* [Exercise objective]:
Give back, exactly as written, the lines from the beginning of the listing through the one that contains "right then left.".

* [Dataset excerpt]:
»»

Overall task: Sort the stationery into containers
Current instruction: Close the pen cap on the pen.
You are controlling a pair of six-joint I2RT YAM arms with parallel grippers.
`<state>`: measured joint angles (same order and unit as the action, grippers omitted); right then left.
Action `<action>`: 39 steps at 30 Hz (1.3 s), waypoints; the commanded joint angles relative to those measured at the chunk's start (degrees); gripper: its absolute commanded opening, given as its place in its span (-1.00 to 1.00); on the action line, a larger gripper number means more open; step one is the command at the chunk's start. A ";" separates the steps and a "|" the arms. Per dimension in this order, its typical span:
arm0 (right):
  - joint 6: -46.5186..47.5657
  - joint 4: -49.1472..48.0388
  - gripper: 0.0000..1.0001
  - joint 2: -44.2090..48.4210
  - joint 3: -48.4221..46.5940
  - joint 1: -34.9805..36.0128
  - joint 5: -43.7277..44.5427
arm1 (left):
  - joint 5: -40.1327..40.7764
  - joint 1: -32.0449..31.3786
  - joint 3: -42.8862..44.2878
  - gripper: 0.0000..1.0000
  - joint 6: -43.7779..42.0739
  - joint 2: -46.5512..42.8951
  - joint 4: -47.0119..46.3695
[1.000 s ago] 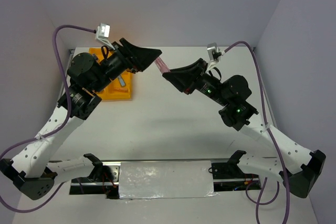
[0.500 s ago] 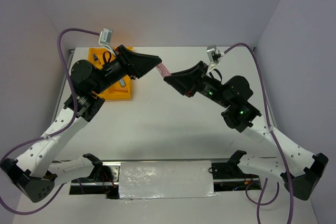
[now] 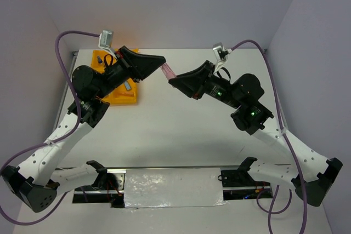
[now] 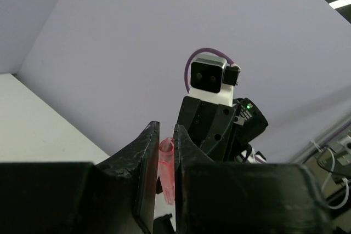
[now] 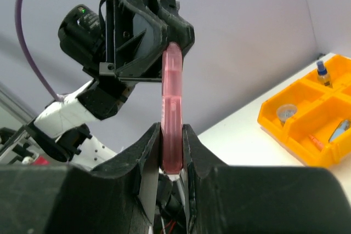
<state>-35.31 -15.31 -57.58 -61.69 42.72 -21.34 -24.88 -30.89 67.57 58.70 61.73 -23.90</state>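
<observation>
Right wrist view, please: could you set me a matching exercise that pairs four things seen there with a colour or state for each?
Things:
1. pink piece
2. bottle
3. jar
4. tray

Colours or states:
A. orange-yellow, divided into compartments
B. blue-capped, inside a compartment
C. held in the air by the left gripper and the right gripper
D. round, grey-clear, inside a compartment

Pairs: 1-C, 2-B, 3-D, 4-A.
</observation>
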 commanded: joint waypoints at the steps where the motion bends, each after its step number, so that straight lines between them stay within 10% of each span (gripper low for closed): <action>1: -0.72 -4.11 -1.00 -2.87 -6.24 -0.36 0.78 | -6.06 -2.94 -2.44 -1.00 -2.26 -0.12 3.33; 7: -2.04 -6.31 -1.00 -6.58 -10.64 -0.53 -0.63 | -2.72 -8.13 -4.11 -1.00 -4.65 -0.82 6.59; 11: -2.57 -6.14 -1.00 -5.53 -8.01 -0.53 -1.33 | 1.68 -7.95 -2.80 -0.26 -6.66 -3.20 10.62; 18: -2.40 -5.35 -1.00 -3.07 -4.76 -0.53 -0.54 | 1.51 -7.25 -1.56 0.03 -7.37 -2.06 12.57; 23: -2.31 -5.34 -1.00 -2.01 -3.00 -0.53 -1.33 | 1.24 -6.28 -2.71 -0.50 -5.96 -2.15 9.93; 30: -3.45 -7.53 -1.00 -2.27 -0.10 -0.53 -9.23 | -0.43 -2.86 -2.18 -0.51 -3.77 -0.74 5.54; 33: -3.71 -6.84 -1.00 -3.33 -0.62 -0.53 -12.40 | -1.92 -2.42 -1.48 -1.00 -2.97 0.66 3.87; 36: -3.63 -5.09 -0.57 -3.06 0.16 -0.71 -11.45 | -0.87 -1.98 -0.95 -1.00 -3.59 1.54 5.26; 39: -4.85 -1.85 0.43 -2.45 1.65 -2.90 -9.95 | 4.65 -0.67 0.19 -1.00 -4.64 1.64 12.37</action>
<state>-40.03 -17.02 -61.21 -61.21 40.82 -28.42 -25.71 -33.19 65.73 54.28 62.46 -15.77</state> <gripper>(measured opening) 0.614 0.304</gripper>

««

* [Output below]:
Overall task: Sort the stationery into containers
Current instruction: Close the pen cap on the pen.
You are controlling a pair of six-joint I2RT YAM arms with parallel grippers.
`<state>`: measured joint angles (same order and unit as the action, grippers omitted); right then left.

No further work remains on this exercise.